→ PROBLEM STATEMENT: Your task is to transcribe all of the data below exactly, omitting the images.

[DATA SHOWN — start]

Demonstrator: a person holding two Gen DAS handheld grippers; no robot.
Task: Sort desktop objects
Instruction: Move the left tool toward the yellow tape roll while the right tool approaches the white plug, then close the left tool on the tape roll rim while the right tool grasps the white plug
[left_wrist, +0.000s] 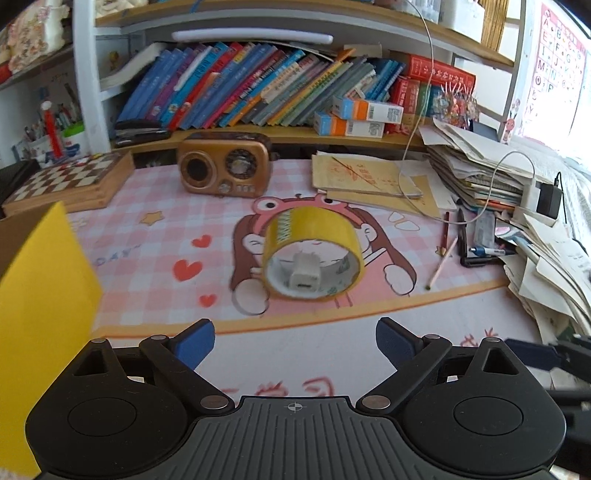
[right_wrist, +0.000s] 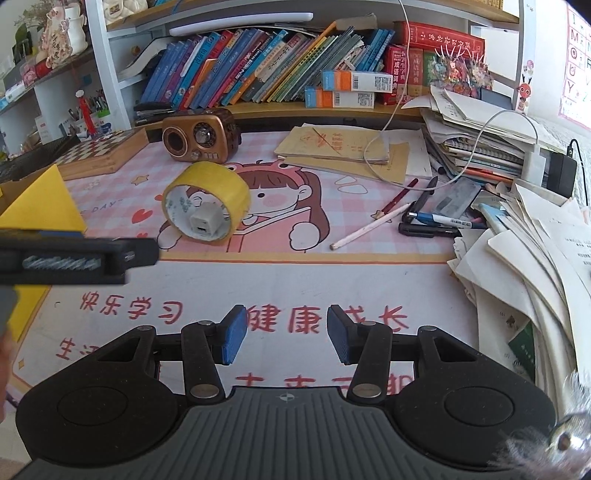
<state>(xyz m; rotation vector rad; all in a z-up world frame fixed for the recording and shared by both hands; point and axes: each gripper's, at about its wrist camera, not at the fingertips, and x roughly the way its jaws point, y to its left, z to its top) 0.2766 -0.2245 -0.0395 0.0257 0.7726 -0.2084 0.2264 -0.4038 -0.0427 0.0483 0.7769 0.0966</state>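
The tape (left_wrist: 312, 254) stands on edge straight ahead of your left gripper (left_wrist: 295, 341), well apart from it, its open side facing you. A small white plug (left_wrist: 304, 275) sits inside the ring, resting on the core's lower wall. The roll looks light and stiff, its outer face glossy and probably slick, and on edge it may roll off if nudged. Your best hold is likely across the wall at the top, one finger inside the core and one outside. The plug is loose, so it may drop out when you lift. Your left gripper is spread wide and empty. Your right gripper (right_wrist: 287, 334), also spread and empty, has the tape ahead to its left and a pencil (right_wrist: 371, 227) ahead to its right.
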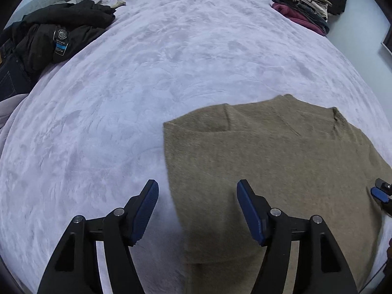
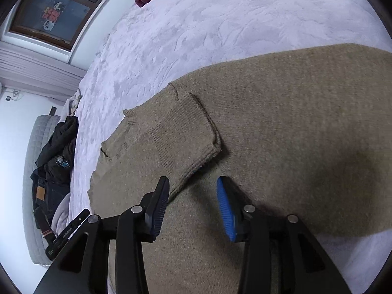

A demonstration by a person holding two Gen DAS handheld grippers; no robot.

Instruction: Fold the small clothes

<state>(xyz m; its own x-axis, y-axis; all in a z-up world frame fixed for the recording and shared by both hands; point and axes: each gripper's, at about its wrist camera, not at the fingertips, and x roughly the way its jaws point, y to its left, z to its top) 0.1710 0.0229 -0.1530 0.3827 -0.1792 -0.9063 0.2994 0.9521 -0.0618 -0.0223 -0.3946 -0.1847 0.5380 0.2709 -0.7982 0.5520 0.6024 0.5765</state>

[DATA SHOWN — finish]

→ ANSWER BOX:
Demonstrator: a person holding two Gen DAS handheld grippers; no robot.
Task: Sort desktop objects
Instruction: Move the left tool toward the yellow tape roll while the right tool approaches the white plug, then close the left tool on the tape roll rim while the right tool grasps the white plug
[left_wrist, +0.000s] 
[right_wrist, +0.000s] 
<state>(xyz m; rotation vector rad; all in a z-up world frame fixed for the recording and shared by both hands; point and axes: each gripper's, at about its wrist camera, not at the fingertips, and x roughly the way its jaws point, y to its left, z to its top) 0.2766 -0.2245 -0.0395 0.0257 0.7726 -0.2084 0.2264 -0.4038 -0.0427 0.0483 0.7769 0.0966</state>
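The tape (left_wrist: 312, 254) stands on edge straight ahead of your left gripper (left_wrist: 295, 341), well apart from it, its open side facing you. A small white plug (left_wrist: 304, 275) sits inside the ring, resting on the core's lower wall. The roll looks light and stiff, its outer face glossy and probably slick, and on edge it may roll off if nudged. Your best hold is likely across the wall at the top, one finger inside the core and one outside. The plug is loose, so it may drop out when you lift. Your left gripper is spread wide and empty. Your right gripper (right_wrist: 287, 334), also spread and empty, has the tape ahead to its left and a pencil (right_wrist: 371, 227) ahead to its right.
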
A demonstration by a person holding two Gen DAS handheld grippers; no robot.

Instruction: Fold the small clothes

<state>(xyz m; its own x-axis, y-axis; all in a z-up world frame fixed for the recording and shared by both hands; point and axes: each gripper's, at about its wrist camera, not at the fingertips, and x roughly the way its jaws point, y to its left, z to its top) 0.1710 0.0229 -0.1530 0.3827 -0.1792 -0.9063 0.2994 0.9521 -0.0618 -0.0223 -0.3946 -0.1847 0.5380 0.2709 -0.7982 0.5520 0.6024 0.5765</state>

Here the work on this exercise is complete.